Il est une certaine forme de poésie ― la seule valable ― qui, par essence, désactive l’ordre et désavoue la coercition. Elle est insurrection constante. Témoin, Héliogabale. « Héliogabale n’a pas attendu d’être arrivé à Rome pour déclarer l’anarchie ouverte, pour prêter la main à l’anarchie qu’il rencontre quand cette dernière se pare de théâtre et qu’elle amène vers la poésie. »
Il est devenu banal de le signaler, Artaud aurait la révolte chevillée au corps. Le cœur de cet insurgé éternel et, partant, celui de son lecteur (mais c’est peut-être aller un peu vite en besogne …), serait perpétuellement appelé à se soulever. Cœur supplicié, disait Rimbaud. « Mon triste cœur bave à la poupe … » En réalité, Artaud-le-supplicié va plus loin.
Écœurement, abjection, chair excoriée purulente, écorchée ou tout simplement à vif, caca. Or, à l’ère aseptisée, calme et sans espoir du spectacle intégré, Artaud a trouvé une place de choix au règne des contre-révolutions. Ignominie tristement prévisible. On l’a domestiqué, on lui a fait remonter par voie rectale la canne dûment lubrifiée de saint Patrick. Il est devenu lui-même une institution. Un guignol. On le lit aujourd’hui pour le plaisir. C’est dire. Il est publié massivement. À quand la Pléiade, avec d’Ormesson ? On le traduit. Le philosophe tend à nous le confisquer. Il est à l’origine de multiples discours ou pratiques artistiques, on passe des diplômes à partir de son œuvre. On lui consacre des numéros de revues. Cochonnerie, fieffée. « Il ne faut pas trop laisser passer la littérature, » est-il dit dans Le Pèse-nerfs. En effet, ne vaudrait-il pas mieux marcher dans Artaud, le piétiner comme il faut, le cabotiner à cloche-pied, mais éperdument et du pied gauche, pour se persuader, en ce siècle de toutes les haines possibles et impossibles de la poésie, qu’il existe encore des poètes ? Du pied gauche, comme je me lève, certains matins, pour une belle journée ensoleillée parmi les morts.
Sans doute que la voix d’Artaud ne nous est plus audible, si elle l’a jamais été. Une bonne raison à cela : ses messages, ses révélations qui émanent de la vie même, sont devenus plus grands que la vie ― à mieux dire : Artaud déborde le chien-et-loup de nos existences affamées autant que collierisées. Mais, écrit Artaud dans Héliogabale, la réalité du Souffle primordial (celui du Chaos), n’est autre, justement, que « cette faim vitale, changeante, opaque, qui parcourt les nerfs de ses décharges, et entre en lutte avec les principes intelligents de la tête ». C’est affaire, en somme, de golosités dans un monde résolument fade. Oui, golosités, terme cher à l’Antonin et combien goulûment ; choses gouleyantes ; à pleine bouche, en pleine gueule. Mais pas seulement. Car les mots d’Artaud nous viennent de loin, de l’autre rive. « Il y a de terribles violences de termes mais j’ai mis toutes mes forces à les soutenir par la rigueur du ton poétique où elles sont coulées et qui les suit. Au Moyen Âge on écrivait comme cela mais depuis la langue a pris peur. » (lettre à Colette Thomas, 10 avril 1946). Artaud, pour mieux conjurer la peur dans les mots, nous parle de choses lointaines, énormes, occultes, proprement invisibles. Circulez, rien à voir. Mais au contraire, allons-y, puisque tout est question non de crainte, mais de vision. Hardi, petit !

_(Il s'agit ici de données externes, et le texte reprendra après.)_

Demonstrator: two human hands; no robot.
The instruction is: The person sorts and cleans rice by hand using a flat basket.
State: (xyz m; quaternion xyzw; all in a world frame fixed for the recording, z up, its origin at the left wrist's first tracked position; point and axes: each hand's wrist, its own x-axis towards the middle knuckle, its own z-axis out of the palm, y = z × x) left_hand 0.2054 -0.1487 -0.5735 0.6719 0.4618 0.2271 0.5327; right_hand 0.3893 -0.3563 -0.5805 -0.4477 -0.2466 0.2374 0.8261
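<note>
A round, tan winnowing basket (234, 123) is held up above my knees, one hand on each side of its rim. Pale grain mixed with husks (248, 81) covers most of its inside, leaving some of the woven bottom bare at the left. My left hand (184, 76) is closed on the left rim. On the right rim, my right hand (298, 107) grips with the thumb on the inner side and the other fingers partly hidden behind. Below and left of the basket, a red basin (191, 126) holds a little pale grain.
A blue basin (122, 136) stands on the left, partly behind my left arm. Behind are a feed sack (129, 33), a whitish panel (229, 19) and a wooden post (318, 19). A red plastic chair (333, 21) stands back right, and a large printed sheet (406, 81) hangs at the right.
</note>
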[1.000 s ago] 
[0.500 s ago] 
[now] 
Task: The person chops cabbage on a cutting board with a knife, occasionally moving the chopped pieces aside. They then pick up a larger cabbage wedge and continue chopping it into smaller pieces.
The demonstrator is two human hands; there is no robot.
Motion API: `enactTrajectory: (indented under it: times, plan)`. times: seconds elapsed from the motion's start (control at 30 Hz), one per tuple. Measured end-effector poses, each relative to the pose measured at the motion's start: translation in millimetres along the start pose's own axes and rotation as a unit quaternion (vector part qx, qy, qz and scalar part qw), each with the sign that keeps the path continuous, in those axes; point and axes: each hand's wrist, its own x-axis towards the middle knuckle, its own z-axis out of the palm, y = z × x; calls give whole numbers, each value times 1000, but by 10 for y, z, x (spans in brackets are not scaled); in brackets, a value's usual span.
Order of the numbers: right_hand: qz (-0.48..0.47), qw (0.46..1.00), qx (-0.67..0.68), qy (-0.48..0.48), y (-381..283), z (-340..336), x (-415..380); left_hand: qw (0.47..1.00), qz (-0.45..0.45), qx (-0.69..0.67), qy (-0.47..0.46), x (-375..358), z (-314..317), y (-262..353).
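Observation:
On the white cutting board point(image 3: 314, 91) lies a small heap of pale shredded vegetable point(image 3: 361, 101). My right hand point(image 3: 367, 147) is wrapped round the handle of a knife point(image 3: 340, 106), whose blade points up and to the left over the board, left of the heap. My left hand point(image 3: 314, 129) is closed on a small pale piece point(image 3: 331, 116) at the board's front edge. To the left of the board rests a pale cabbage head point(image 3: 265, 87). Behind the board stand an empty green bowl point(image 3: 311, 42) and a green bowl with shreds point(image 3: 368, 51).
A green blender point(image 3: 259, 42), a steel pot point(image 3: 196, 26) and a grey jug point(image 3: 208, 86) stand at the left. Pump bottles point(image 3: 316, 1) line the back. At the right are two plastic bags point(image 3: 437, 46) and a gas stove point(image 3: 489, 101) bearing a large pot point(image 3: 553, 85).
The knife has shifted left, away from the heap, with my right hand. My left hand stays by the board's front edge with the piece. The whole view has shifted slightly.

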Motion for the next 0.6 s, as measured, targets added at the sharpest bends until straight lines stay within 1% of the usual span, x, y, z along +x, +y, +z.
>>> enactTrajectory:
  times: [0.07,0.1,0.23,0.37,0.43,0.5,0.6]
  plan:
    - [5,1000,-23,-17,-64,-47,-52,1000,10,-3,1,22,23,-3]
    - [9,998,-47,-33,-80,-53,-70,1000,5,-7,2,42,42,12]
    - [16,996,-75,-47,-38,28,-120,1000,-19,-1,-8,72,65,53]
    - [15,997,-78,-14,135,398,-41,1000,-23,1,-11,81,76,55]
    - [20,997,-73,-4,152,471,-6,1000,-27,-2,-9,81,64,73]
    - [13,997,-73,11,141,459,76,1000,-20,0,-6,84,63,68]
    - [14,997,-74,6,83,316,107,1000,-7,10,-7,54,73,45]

On connaît ces lecteurs « hystériques » d’Artaud qui ne sauraient s’en remettre, dont la risible fonction consiste à nous rappeler, bien à leur dépens, que le commentaire n’a rien à dire au sujet de l’œuvre-jouissance, qui est toujours au-delà, pour toujours hors-plaisir, à jamais hors-critique, absolument de l’autre côté. C’est vrai, le commentateur ― je ne fais pas exception ― écrit pour ne rien dire, ou si peu. Lecture-suicide, traversée au long cours.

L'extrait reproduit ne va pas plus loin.